Find the number of lines below in which the word "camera" appears, and write that number only.

### INFORMATION SHOWN
——
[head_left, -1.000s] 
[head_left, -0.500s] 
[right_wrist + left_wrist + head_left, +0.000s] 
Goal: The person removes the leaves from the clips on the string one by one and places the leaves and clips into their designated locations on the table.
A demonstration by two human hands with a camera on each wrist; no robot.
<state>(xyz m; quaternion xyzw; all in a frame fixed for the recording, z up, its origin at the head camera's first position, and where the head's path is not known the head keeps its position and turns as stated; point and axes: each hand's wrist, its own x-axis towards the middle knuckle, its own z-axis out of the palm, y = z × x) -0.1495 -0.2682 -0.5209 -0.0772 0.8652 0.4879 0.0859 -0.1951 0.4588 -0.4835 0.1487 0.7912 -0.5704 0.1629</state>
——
### OUTPUT FOR THIS TASK
2